USD / BRL could continue to fluctuate as Brazilian central bank tightens 100 basis points
Brazilian Central Bank, Brazilian Real, US Dollar, USD / BRL – Talking Points
- Central Bank of Brazil raises rates by 100 basis points, Selic rate now 6.25%
- Brazil continues to fight high inflation, with annual CPI approaching 10%
- USD / BRL May Look To 50 Day Moving Average For Support After Rate Hike
The Brazilian Central Bank on Wednesday raised the Selic benchmark rate by 100 basis points (bps) in an attempt to curb soaring inflation. The 100bp hike was in line with estimates and follows a 100bp hike at the previous central bank meeting. Analysts had forecast notable hikes in the benchmark rate, with some going so far as to predict a rise of 150 basis points. Central bank officials also revealed that they expect a further 100 basis point hike at the next policy meeting in October.
Courtesy of DailyFX Economic Calendar
Brazil has notably struggled with inflation over the past 12 months, forcing the country’s central bank to adopt a more hawkish policy.
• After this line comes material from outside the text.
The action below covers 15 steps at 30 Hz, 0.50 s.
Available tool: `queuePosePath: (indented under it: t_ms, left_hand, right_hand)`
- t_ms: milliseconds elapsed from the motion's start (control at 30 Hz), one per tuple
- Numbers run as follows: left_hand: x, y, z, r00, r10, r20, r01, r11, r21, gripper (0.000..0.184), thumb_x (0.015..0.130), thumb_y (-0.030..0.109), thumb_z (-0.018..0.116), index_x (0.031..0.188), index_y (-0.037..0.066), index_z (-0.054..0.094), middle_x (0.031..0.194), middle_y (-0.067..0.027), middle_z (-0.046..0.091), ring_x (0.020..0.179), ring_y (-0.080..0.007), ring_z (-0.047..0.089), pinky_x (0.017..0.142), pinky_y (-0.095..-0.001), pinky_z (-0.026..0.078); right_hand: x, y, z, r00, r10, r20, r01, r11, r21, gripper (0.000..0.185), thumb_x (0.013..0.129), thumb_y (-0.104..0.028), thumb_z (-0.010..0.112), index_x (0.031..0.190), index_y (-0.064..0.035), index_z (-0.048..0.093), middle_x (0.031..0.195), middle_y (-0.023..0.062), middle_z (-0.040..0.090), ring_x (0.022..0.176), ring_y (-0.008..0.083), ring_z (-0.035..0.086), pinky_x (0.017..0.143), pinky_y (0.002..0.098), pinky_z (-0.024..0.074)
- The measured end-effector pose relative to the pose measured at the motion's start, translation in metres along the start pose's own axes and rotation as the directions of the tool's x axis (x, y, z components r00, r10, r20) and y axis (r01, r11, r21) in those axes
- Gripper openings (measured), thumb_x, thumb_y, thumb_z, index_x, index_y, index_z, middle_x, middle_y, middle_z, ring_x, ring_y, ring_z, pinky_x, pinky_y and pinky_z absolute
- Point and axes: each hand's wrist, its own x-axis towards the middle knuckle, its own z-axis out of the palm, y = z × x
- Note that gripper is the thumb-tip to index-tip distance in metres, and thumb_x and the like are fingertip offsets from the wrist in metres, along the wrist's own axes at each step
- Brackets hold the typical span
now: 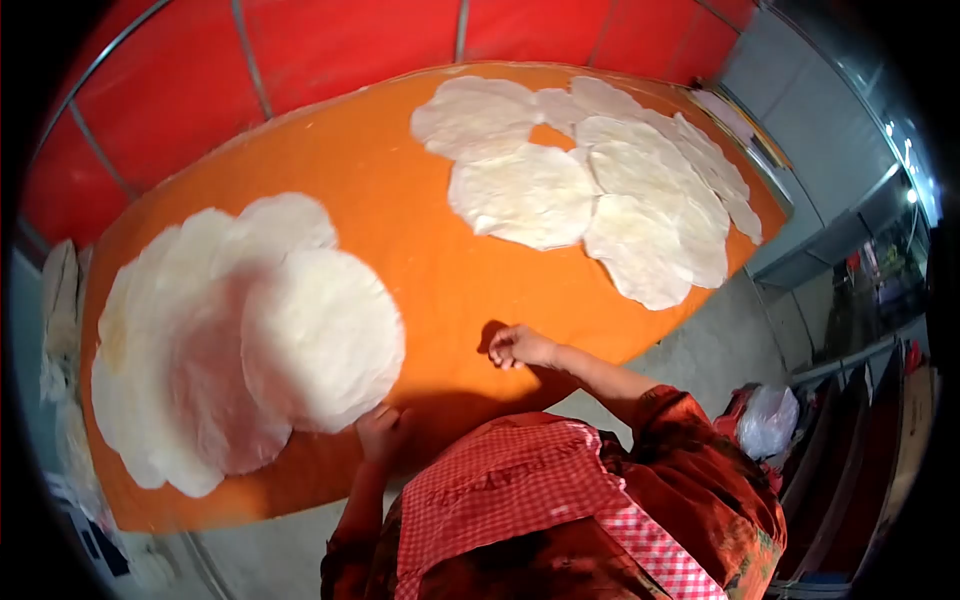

Unwanted increases in consumer prices have forced the Central Bank of Brazil to dramatically increase its effects in its last two policy meetings. A severe drought has accelerated the upward pressure on energy prices, exacerbating the pain felt by consumers. The Brazilian central bank’s inflation target remains just below 4%, but the annual CPI continues to rise towards 10%.
USD / BRL daily chart
Chart created with TradingView
USD / BRL could continue to turn after Wednesday’s FOMC meeting, at which Federal Reserve Chairman Jerome Powell said a decrease in asset purchases is “imminent”. As the Fed moves towards tightening and the BCB is well and truly there, the USD / BRL could be subject to further volatility in the coming weeks. The dollar’s strength in September saw the USD / BRL retreat to 5.30, but the continued hawkish policy of the Central Bank of Brazil could see the cross retest the 50-day moving average or trendline support below. below.